17 October 2006

I Need a Dating Holiday

For those that are curious, I have an update on the dating experiment. Yes, the experiment has continued and I have now come to a conclusion:

Dating is a lot of hard work.

They like me, I don't like them. I like them, they don't like me. And who was it that said a first date is like a job interview with drinks? I couldn't agree more.

To coin one of my favourite phrases, I just really don't know if I can be bothered anymore.

And the stupid thing about it, is that it is making me miss all my ex-boyfriends (well, not ALL my exs, let's be clear, but the good ones at least). It certainly makes me appreciate how easy it was with each of them -- especially in comparison to how not easy it is to start fresh. I never had to work at this so much before. It always just kinda found me.

So where does that leave me? The good ones don't require work but in London, if I don't work at it, I don't find the good ones.

I know where it leaves me.

Needing that holiday.

4 comments:

classyandfancy said...

I hear ya sister! Is there any way one can take a paid dating holiday?

Matt said...

Perhaps I'm just demonstrating the level of my nerdiness, but I googled the phrase about first dates and job interviews with drinks and most of the references were British. Maybe you need to remember your roots. Maybe I'm too "culture-centric" but I can imagine a pretty American girl in London could be similar to a pretty girl in Alaska...it might not take all the effort.

Anonymous said...

Of course, there is always that whole theory that when you least expect it you'll find exactly what you're looking for. (However I have noticed, London doesn't always operate on theories, regularity, and the norm.)

Be selfish for awhile, it's ok to do it and hey, someone might be attracted to that too.

Anonymous said...

As a veteran of the dating thing, I have my usual practical advice.

A good first date has no expectations on either side. Just find enough common ground to laugh and have fun.

I also don't believe in this "let's get coffee" crap. No guts, no glory, I say. Go for the full dinner and drinks. If it's painful, you have a war story to share on your next date. If it's great, you're making breakfast and, as we all know, that's the most important meal of the day. Any chick who insists on "getting coffee" doesn't get to go out with me.

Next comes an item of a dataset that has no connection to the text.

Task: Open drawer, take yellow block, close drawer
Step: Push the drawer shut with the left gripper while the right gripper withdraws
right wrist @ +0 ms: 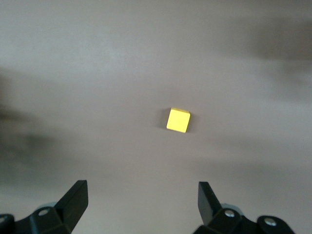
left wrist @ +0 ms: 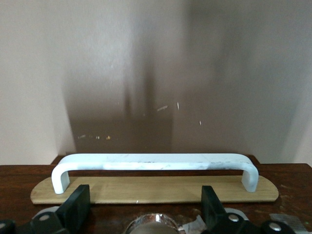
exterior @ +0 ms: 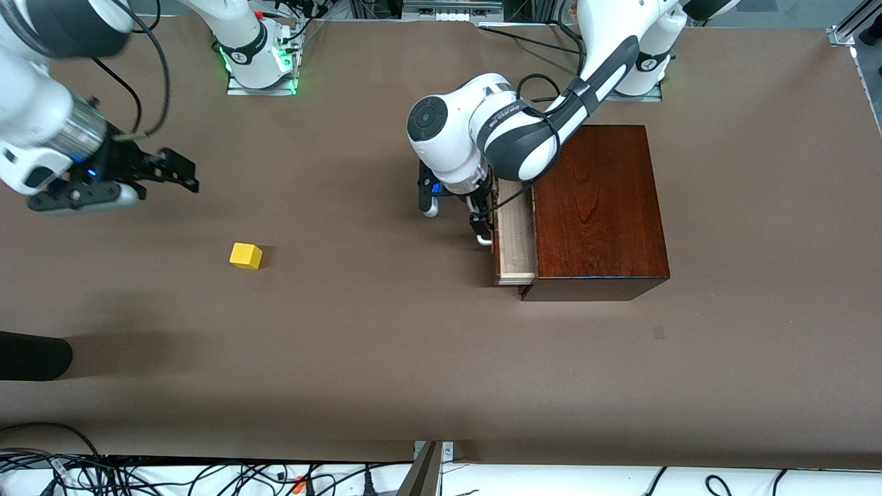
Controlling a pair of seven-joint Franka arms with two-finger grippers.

I have a few other rules...

First, whoever asks, offers to pay. That said, a self-respecting guy will not let a woman pay for a first date. Call me old-fashioned, but that's the way it is. Guys pay.

Let's move on to the phone number thing. Guys have to call. None of this, "Let's exchange email" (or IM, or phone numbers, or lat/long coordinates). Guys have to ask for the number, and they have to call. Period. No email, no IM, nothing too convenient. A guy needs to call, because nothing (and I do mean nothing) is more nerve-wracking than the first phone call. Even the getting number part is easier because you're usually blitzed out of your mind in a bar. The first phone number is validation of your ego, that you were as charming and sophisticated on Friday night as you thought you were.

They have to call when they say they will. I get a number, I say, "I'll call you on Monday because I'm taking my dog to the vet on Sunday" (or going to a Redskins game, or whatever the hell it is). "Call when they say they will" equals "will do what they say they will do." Pretty easy.

Moving on...

Guys never, ever, ever leave a message on the voice mail. In this day and age of caller ID, the chick knows you just called. The dude has to call, get a live voice, and talk to the live voice. He gets to call twice, then the phone number goes in the shredder. No one phone screens me and anyone who does, doesn't get to go out with me.

Alright, the first convo. The guy needs to say, "Let's go out on a date" or something equally unambiguous. Any guy who wants to "hang out" is a spineless wimp. No guy wants to "hang out". Guys want one thing and one thing only, and we all know what that is. If he can't say, "Let's go out on a date", he isn't going to take control when the real fun happens, and that's not fun for anyone.

He also needs to say, "Let's get dinner at 8pm on Wednesday at [blah]", where "blah" is a local restaurant that has character and flair. Note the specificity of the date, time, and location. That's a dude in charge. The chick is allowed exactly one "I'm busy that day". Any more, and you're too busy for me.

Onwards...the first date. The chick has to be interesting and able to hold her end of a conversation. I love Barbie dolls just like every guy, but Barbie dolls are great for looking at, not so great for dining with or going on a road trip with or bumping uglies with. As the Prashant Scouts say, "Be interesting": the single most important mantra of a date.

Ditto for the dude, but (it bears noting, given that I live in Lumberjack City) the dude has to be showered and groomed. And if he's wearing socks and sandals, he's either quirky and eccentric and altogether charming, or a complete doofus. Proceed at your discretion.

I think that's my fill of dating advice for today.